Oh, good, yeah, I like Jim a lot. Tell me what protocol did you use to, well, maybe start, tell me what’s sort of symptoms did you get from COVID?
Kelly Halderman, M.D., CCN
Sure, so I got home on Sunday and then on Monday I started to feel a little bit achy and just kind of had a little bit of malaise. And I went to bed that night and woke up in the middle of the night with a pretty significant fever, which honestly I was pretty excited about. I don’t know about you, but when my body, when my immune system is healthy enough to kick off a really nasty fever, I was almost cheering my body on.
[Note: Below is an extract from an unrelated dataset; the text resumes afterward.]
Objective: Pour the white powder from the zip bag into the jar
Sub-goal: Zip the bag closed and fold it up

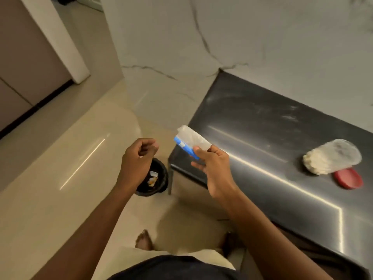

So I did feel rather terrible, but at the same point I was not suppressing my fever because that’s one thing that I really wanna drive home is that was an important piece, is that I wasn’t taking a much of Advil or anything to like suppress the fever. I had a raging headache, you know, I was just nesting. I had some mood changes, which were like, I was just really like angry just to be honest. And I think my brain was so inflamed and we know that Daniel Aman was doing some before and after SPECT scans and I’ve actually had a SPECT scan, it shows that COVID is more affecting the limbic system so. It lasted about two or three days. I was, you know, I was throwing the kitchen sink at what was going on and peptides that I did use, I used Ta1, I used Tb4, I used BPC, I used LL-37 and I also use a fragment of the Tb4 when I ran out of the Tb4, ABP, what I wanna say, for maybe five or six days I used high doses and then after that, and I think I was well, symptom free on day five. I just continued it for another two days, so that was my regimen.
Matthew Cook, M.D.
Okay, good, so then take me through what, how many milli, what dose of BPC did you do each day?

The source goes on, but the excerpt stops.